Altıncı Bölüm

3.8K 155 30
                                    

Yanımda uyuyan Beren'e baktım. Yattığı yerden kalkıp yanıma kıvrılmıştı. Çok garip değil mi? İlk defa gördüğün birine bu denli ısınmak?

Onu uyandırmamaya çalışarak mutfağa ilerledim. Mert Hakan, kahvaltı hazırlamaya çalışıyordu. Evet sadece çalışıyordu. Gülümseyerek yanına gittiğimde beni fark etmişti.

"Günaydın komutanım." sesimi duymasıyla gülümsemesi bir olmuştu.

"Günaydın asker." Sırıttığımda yapmaya çalıştığı şeye baktım.

Pankek tarifi açıktı ama bu gördüğüm şey pankek olamazdı.

"Biraz yanlış mı olmuş Mert acaba bu?" Olmamış mı der gibi bakıyordu.

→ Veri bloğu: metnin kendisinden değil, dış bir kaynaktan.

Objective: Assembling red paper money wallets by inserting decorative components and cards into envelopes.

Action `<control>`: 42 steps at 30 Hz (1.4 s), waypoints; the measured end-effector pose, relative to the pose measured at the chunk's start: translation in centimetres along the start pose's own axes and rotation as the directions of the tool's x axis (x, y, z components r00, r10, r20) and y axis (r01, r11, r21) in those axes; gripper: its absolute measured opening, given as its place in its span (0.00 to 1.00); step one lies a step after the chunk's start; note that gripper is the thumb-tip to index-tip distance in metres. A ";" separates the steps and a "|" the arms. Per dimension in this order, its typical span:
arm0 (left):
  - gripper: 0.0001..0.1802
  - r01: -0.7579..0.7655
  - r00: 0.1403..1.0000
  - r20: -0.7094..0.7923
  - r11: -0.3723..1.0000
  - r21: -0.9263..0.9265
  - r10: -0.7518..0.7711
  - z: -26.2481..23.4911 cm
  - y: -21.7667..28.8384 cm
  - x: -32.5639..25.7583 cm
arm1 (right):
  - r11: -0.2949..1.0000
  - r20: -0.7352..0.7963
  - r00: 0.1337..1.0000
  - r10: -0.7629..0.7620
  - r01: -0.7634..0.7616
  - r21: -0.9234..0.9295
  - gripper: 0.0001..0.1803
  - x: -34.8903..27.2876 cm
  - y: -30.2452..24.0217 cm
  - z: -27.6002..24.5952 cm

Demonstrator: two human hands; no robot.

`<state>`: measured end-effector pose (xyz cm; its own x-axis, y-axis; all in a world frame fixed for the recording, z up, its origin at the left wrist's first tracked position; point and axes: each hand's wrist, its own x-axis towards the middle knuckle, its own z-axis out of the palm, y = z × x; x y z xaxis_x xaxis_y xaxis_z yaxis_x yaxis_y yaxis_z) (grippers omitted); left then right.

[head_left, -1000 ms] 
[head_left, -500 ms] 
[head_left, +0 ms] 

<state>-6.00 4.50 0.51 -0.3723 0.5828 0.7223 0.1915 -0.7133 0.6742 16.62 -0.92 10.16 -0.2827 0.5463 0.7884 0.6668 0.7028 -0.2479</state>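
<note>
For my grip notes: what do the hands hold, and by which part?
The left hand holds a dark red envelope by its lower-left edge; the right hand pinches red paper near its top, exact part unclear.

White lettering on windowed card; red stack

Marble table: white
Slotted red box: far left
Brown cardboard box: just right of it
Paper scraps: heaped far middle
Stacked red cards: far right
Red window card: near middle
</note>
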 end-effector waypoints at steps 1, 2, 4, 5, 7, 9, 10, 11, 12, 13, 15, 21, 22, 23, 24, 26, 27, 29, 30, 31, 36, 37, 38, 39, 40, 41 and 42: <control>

"Tamam bak sen masayı hazırla, pankekler benden olsun." Kafasını sallamıştı. Pankekleri hazırladıktan sonra arkamı dönmüştüm hazır olduğunu belirtmek istercesine. Oysaki o zaten farkındaydı. Kapının çerçevesine dayanmıştı beni izliyordu.

"Bunlar hazır, Beren'i uyandırabilirsin." Gülümseyerek kafasını sallamıştı. Neden kalbimin hızlandığını hissetmiştim ki? Altı üstü bekliyordu işte.

Beren elini yüzünü yıkadıktan sonra koşarak yanıma geldi. "Günaydın İzel Abla!" Ona doğdu eğilip yanaklarını okşadım.

"Günaydın güzellik." Yanakları al al olmuştu bu aldığı iltifatla. Kızlarda böyleydi durum. Tarzını beğendiğin bir insan senin güzel olduğunu söylerse evet sen güzelsindir öyle düşünürsün yani.

Şaşkınlıkla pankeklere bakıyordu.

Sandalyelere oturduktan sonra Mert Hakan Pankeklerine çikolata sürüyordu.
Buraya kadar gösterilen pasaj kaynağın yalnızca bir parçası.